Chinese Communist defector

Ren Zhuoxuan, (任卓宣 (Rén Zhuóxuān); 4 April 1896 – 29 January 1990), widely known by his pen name Ye Qing (葉青 (Yè Qīng)), was a Chinese political theorist and prolific writer. He was an early member of the Chinese Communist Party. After two arrests and a failed execution, he left the CCP and joined the Kuomintang.

He subsequently reinvented himself as one of the KMT's anti-communist theorists, publishing on the Three Principles of the People. Through his critiques of CCP leadership, he coined the term "Mao Zedong-ism" (毛澤東主義), later CCP theorists would develop the rival formulation "Mao Zedong Thought" (毛澤東思想), which was formalized at the Seventh National Congress of the Chinese Communist Party in 1945.

He fled to Taiwan in 1950, where he continued writing and lecturing until his death.

== Early life ==
Ren Zhuoxuan was born on 4 April 1896 in Nanchong, Sichuan province to a modest family. He studied at the Nanzhong County Middle School (南充縣立中學), then worked as a primary school teacher and became influenced by Liang Qichao and La Jeunesse. In 1919 Ren entered the Peking Higher French Language School (北京高等法文專修館) to prepare for studies abroad in France.

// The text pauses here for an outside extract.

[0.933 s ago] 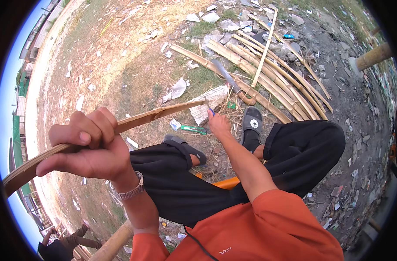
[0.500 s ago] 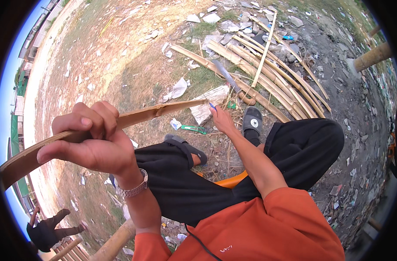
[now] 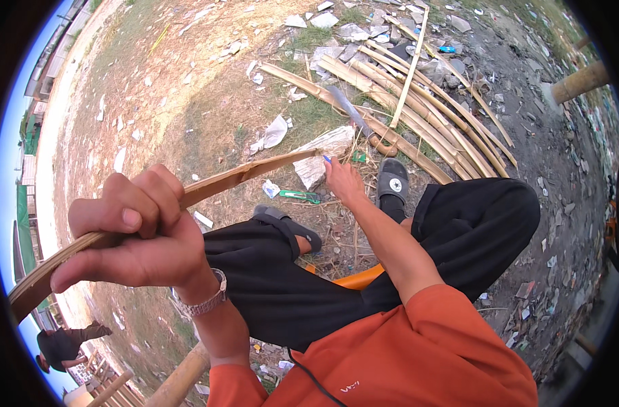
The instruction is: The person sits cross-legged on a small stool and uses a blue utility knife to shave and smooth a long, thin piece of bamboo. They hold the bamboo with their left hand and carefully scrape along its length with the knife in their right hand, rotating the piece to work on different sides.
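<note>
Bamboo — two hands (image 3: pixel 138 236) (image 3: pixel 344 182) at one strip (image 3: pixel 240 175)

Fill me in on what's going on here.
A person's left hand grips a long bamboo strip, palm up, its far end showing against a pale slab. The right hand, near that end, has its fingers closed around a small blue item, mostly hidden. On the ground ahead, a large knife lies at the near edge of more strips.
</note>
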Demonstrator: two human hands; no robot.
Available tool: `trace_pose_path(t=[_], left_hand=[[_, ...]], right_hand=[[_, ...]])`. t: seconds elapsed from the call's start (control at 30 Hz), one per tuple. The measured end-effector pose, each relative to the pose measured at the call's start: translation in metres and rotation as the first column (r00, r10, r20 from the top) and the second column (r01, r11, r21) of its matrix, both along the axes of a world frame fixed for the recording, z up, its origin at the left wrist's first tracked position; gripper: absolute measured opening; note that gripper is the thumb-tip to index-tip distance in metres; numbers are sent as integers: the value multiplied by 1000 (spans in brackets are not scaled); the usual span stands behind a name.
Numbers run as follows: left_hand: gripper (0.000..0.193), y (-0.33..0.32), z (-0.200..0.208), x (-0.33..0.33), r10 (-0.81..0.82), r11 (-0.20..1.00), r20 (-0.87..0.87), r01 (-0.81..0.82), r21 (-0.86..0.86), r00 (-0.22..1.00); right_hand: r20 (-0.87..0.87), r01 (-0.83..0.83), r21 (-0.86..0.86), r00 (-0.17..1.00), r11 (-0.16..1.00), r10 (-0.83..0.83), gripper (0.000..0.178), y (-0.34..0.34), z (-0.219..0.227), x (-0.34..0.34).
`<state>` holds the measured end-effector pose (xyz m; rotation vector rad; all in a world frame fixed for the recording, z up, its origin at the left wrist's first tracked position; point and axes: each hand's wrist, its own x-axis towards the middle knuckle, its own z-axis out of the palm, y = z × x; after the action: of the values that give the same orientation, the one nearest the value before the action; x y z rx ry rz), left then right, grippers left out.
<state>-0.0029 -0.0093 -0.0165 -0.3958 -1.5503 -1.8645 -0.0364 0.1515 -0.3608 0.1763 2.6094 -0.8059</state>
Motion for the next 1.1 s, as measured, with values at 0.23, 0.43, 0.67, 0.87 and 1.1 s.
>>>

In 1920 Ren traveled to France as part of the Diligent Work–Frugal Study Movement. He worked as an apprentice at a steel mill near Lyon, and later as a factory hand near Paris. Exposure to both capitalism and socialist thought in France shifted his outlook from industrial-led reform toward socialism.

==Political Activities==
=== Overseas ===
In France, Ren joined the French Communist Party and co-founded a "European branch" of the Communist Youth League of China, subsequently joining the Chinese Communist Party Together with Zhou Enlai and others in France at the time, he contributed to party magazine Chiguang (赤光, "Red Light").

Following the May 30th Movement, he led a group of Chinese nationals to storm the Chinese embassy, he was then arrested along with more than twenty others and imprisoned for four months. He was then expelled from France.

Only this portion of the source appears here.